#### EXERCISE AIM:
Transcribe the data exactly, omitting whatever pictures it holds.
++++ MATERIAL FOR THIS EXERCISE ++++
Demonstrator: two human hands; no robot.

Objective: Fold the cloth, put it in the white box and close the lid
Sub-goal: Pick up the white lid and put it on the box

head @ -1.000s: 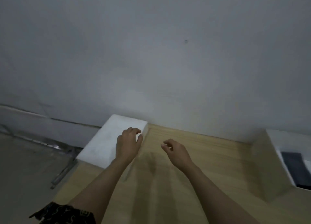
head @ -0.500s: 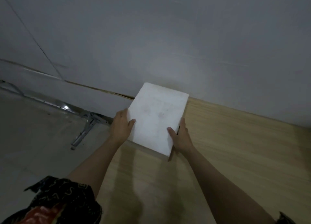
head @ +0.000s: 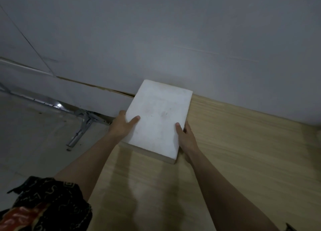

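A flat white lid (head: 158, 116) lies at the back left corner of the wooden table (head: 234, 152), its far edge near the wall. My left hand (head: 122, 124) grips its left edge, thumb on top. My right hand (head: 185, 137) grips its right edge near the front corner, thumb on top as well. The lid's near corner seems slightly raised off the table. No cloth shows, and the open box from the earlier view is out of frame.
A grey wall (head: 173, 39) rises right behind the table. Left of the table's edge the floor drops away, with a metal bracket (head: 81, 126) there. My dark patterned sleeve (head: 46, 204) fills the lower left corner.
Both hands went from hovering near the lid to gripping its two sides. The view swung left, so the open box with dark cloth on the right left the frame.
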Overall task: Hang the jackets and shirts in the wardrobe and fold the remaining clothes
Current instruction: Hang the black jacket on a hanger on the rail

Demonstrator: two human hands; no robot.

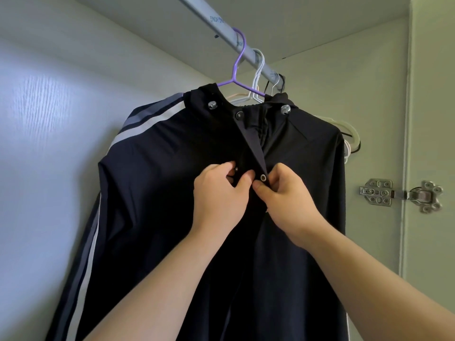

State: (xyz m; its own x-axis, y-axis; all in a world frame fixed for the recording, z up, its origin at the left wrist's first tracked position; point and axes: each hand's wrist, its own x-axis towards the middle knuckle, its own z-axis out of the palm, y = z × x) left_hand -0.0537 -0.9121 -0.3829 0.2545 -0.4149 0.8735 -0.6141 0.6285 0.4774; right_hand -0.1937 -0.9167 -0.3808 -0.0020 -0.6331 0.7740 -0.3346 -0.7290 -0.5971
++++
#### WRITTEN REPLY:
Demonstrator: two human hands; no robot.

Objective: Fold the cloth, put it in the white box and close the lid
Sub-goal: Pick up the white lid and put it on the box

head @ -1.000s: 
head @ -0.500s: 
head @ +0.000s: 

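A flat white lid (head: 158, 116) lies at the back left corner of the wooden table (head: 234, 152), its far edge near the wall. My left hand (head: 122, 124) grips its left edge, thumb on top. My right hand (head: 185, 137) grips its right edge near the front corner, thumb on top as well. The lid's near corner seems slightly raised off the table. No cloth shows, and the open box from the earlier view is out of frame.
A grey wall (head: 173, 39) rises right behind the table. Left of the table's edge the floor drops away, with a metal bracket (head: 81, 126) there. My dark patterned sleeve (head: 46, 204) fills the lower left corner.
Both hands went from hovering near the lid to gripping its two sides. The view swung left, so the open box with dark cloth on the right left the frame.
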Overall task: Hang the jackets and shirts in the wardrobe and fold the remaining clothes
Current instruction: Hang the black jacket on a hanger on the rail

Demonstrator: two human hands; no robot.


State: (xyz m; its own x-axis, y-axis; all in a world frame fixed for the recording, z up, its origin at the left wrist's first tracked position; point and axes: each hand's wrist, its own x-axis towards the middle knuckle, its own z-axis out of the palm, y = z × x) left_hand -0.0537 -0.9121 -0.3829 0.2545 -0.4149 0.8735 -0.6141 0.6285 0.4774; right_hand -0.1937 -0.9167 -0.3808 -0.0020 -0.6331 0.7740 -0.3346 -0.7290 -0.5971

This completes the required output.